La domination des puissances impérialistes va de pair avec des conflits interimpérialistes, ce qui fait que dans diverses régions du monde les populations sont victimes non pas d’une unique puissance extérieure, mais subissent l’oppression et l’exploitation qu’incarne collectivement le système impérialiste. Par ailleurs, en ce qui concerne l’Union européenne, elle constitue un bloc impérialiste, dont les États membres, grands et petits, partagent le caractère. Tout cela fait que du point de vue des victimes, les marchandages entre les États impérialistes qui se renvoient la balle entre eux où qui posent en donneurs de leçons moralisateurs les uns par rapport aux autres, sont dépourvus de sens.
Réduire cette problématique à la question de leur accueil charitable ou de leur rejet xénophobe c’est masquer les causes réelles de la situation actuelle sur la migration au niveau mondial, c’est faire le jeu de sa bourgeoisie et de l’impérialisme, légitimer leur oppression économique et politique des millions de travailleurs dans les pays opprimés.

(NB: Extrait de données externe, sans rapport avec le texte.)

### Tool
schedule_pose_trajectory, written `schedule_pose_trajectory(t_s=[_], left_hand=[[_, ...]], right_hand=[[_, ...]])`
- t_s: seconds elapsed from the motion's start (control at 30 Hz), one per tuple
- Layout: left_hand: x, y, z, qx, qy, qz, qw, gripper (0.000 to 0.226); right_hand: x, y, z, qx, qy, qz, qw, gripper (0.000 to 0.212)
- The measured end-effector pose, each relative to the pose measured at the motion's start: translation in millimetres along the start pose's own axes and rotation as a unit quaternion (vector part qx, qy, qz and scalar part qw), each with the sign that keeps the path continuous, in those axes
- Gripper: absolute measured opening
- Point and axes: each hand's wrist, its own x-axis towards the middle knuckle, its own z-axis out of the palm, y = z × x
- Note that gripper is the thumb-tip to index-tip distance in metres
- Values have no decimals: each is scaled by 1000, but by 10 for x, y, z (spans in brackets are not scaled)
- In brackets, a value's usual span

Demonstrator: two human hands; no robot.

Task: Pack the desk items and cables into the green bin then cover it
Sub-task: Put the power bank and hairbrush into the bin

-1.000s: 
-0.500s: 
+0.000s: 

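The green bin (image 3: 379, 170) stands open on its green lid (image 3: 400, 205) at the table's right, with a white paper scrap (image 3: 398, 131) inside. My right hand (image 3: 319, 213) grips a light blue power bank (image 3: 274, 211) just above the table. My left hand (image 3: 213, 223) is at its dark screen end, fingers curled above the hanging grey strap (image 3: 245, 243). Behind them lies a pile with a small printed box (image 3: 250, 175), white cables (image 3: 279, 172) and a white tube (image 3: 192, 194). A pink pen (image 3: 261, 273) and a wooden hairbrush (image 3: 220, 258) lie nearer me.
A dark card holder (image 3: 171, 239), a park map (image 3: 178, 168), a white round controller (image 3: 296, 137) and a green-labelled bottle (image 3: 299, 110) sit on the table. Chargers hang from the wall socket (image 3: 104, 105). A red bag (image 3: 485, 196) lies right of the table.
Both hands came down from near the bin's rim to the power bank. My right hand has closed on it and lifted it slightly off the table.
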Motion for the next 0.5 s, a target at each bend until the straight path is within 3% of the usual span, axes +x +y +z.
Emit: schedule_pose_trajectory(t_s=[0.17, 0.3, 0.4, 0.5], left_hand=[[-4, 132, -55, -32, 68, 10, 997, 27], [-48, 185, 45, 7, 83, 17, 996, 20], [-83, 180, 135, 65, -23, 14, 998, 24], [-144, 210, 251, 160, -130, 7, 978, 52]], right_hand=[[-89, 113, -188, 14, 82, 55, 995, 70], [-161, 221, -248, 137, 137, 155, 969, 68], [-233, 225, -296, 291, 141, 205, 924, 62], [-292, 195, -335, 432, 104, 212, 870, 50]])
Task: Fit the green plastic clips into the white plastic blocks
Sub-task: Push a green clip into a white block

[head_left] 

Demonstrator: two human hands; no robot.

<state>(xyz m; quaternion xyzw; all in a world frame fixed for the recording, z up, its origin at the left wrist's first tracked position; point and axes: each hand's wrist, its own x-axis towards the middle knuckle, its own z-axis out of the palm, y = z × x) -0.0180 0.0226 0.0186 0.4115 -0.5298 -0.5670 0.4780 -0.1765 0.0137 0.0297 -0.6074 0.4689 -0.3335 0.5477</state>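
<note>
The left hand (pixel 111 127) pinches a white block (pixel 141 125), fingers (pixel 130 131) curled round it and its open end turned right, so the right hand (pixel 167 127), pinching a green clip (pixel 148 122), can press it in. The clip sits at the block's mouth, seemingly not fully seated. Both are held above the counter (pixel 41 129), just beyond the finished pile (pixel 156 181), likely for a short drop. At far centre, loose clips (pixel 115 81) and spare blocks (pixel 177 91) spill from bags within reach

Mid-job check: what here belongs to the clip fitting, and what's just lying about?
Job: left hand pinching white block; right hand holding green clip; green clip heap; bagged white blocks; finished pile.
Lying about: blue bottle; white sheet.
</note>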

Pour régler le "problème de l’immigration", il faut mettre fin au capitalisme. Dans la société capitaliste, les marxistes-léninistes défendent la libre circulation. Tout immigré doit pouvoir se déplacer librement et avoir les mêmes droits que les populations des pays d’accueil. Ils défendent le principe du travail égal salaire égal aussi dans le cas de l’immigration. Les intérêts de la classe ouvrière sont les mêmes quelle que soit la nationalité. Les travailleurs immigrés doivent s’organiser au sein des organisations de classe du pays : association, syndicat et parti politique. Pour cette raison, nous luttons contre toute sorte de racisme, de chauvinisme et de communautarisme.
Libre circulation pour tous les travailleurs!
Travailleurs du monde entier
unissons-nous contre le capitalisme-impérialisme!